YOUR GOAL - As you print the data below, keep every line exactly as it is and leave the images behind.

Stored data entries:

· · ·

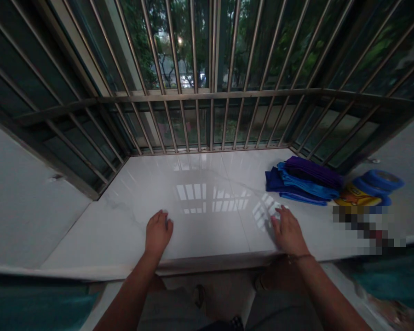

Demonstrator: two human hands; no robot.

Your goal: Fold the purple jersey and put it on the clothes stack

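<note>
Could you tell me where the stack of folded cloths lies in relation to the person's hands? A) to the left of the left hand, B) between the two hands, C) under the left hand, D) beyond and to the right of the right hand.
D: the folded cloths lie on the sill beyond and to the right of the right hand, while the left hand rests flat on bare sill.
</note>
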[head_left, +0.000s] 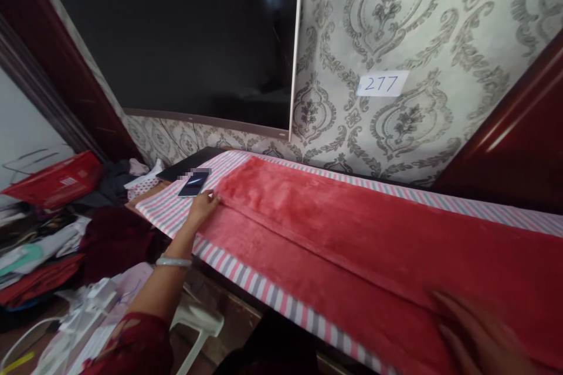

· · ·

SOLUTION TO THIS TASK -
Demonstrator: two human hands; no robot.

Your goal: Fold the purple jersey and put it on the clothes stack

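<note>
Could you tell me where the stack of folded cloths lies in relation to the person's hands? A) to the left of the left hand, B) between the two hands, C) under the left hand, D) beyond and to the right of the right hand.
D: the folded cloths lie on the sill beyond and to the right of the right hand, while the left hand rests flat on bare sill.
</note>
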[head_left, +0.000s] 

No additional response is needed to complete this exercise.